Condition or disease Intervention/treatment Phase
Stroke Drug: D-cycloserine Other: Placebo Device: HandMentor Pro Phase 2

Detailed Description:

Disability after a stroke is common, leaving 65% of patients unable to use their affected hand in daily activities after 6 months. Frequently, these limitations can cause a decreased quality of life. The current standard for intense physical therapy most commonly consists of neurofacilitation techniques and/or task-specific training. Labor-intensive and costly therapy methods are critical barriers to achieving optimal functional outcomes in stroke survivors with motor impairments. Thus, there is a great need to find new ways to enhance the effectiveness of upper limb rehabilitation in patients following stroke.

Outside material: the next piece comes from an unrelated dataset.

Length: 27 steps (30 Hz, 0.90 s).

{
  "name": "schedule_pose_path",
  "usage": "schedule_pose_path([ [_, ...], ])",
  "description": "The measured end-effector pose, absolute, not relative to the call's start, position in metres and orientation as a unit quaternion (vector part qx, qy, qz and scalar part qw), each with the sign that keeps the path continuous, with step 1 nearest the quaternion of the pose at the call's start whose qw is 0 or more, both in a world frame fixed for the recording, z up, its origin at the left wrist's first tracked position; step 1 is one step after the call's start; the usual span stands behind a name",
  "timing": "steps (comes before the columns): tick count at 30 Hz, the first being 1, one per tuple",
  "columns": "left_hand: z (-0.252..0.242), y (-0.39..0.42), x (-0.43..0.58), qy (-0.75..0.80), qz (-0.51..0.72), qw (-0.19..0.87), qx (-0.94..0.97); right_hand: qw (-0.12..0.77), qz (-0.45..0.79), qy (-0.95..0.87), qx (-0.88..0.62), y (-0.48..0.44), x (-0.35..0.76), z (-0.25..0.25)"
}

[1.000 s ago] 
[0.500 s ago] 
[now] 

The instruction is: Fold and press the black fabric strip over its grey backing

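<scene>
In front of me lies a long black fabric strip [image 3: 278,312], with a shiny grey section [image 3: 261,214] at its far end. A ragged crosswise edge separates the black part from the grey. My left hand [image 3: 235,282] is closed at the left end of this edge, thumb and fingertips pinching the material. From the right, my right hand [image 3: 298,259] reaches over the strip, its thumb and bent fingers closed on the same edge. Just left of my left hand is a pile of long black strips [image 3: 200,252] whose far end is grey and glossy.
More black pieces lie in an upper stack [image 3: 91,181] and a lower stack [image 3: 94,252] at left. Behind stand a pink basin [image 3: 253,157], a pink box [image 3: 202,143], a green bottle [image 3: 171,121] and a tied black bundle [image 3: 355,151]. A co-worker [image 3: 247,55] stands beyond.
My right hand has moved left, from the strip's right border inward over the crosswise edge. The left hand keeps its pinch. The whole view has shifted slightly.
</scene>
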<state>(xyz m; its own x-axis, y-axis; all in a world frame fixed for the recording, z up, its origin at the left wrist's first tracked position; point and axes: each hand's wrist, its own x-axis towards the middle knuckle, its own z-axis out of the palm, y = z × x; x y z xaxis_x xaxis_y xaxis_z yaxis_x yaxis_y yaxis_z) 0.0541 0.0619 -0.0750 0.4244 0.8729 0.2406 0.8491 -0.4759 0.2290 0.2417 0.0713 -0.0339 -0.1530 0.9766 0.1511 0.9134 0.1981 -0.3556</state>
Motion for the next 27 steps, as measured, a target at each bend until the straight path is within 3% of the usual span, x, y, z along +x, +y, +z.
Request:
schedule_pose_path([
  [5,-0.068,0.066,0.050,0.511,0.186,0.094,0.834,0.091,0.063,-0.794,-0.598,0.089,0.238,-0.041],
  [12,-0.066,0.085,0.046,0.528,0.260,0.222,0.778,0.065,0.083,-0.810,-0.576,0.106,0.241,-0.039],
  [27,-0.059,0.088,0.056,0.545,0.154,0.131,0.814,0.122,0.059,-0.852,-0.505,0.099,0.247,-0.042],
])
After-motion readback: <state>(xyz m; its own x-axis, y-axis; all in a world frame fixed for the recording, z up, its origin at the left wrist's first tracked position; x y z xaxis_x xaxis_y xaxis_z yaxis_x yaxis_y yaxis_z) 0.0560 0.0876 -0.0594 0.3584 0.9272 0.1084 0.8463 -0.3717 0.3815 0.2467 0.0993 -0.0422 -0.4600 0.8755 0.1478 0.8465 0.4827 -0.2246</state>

A promising approach to improving upper extremity motor function utilizing repetitive task practice (RTP) and behavioral shaping along with constraint of the less affected limb is constraint-induced movement therapy (CIMT). Two fundamental limitations of CIMT are the time necessary to deliver and oversee training and the excessive time in which the less affected limb must be constrained. RTP, in the context of CIMT appears to be effective in improving upper extremity motor function of patients with stroke. Alternative approaches such as robotic assisted therapy have been investigated. Recent evidence suggests that improvements in upper-extremity motor function, functional performance in daily tasks and quality of life are seen during a robotic-assisted physical therapy regimen.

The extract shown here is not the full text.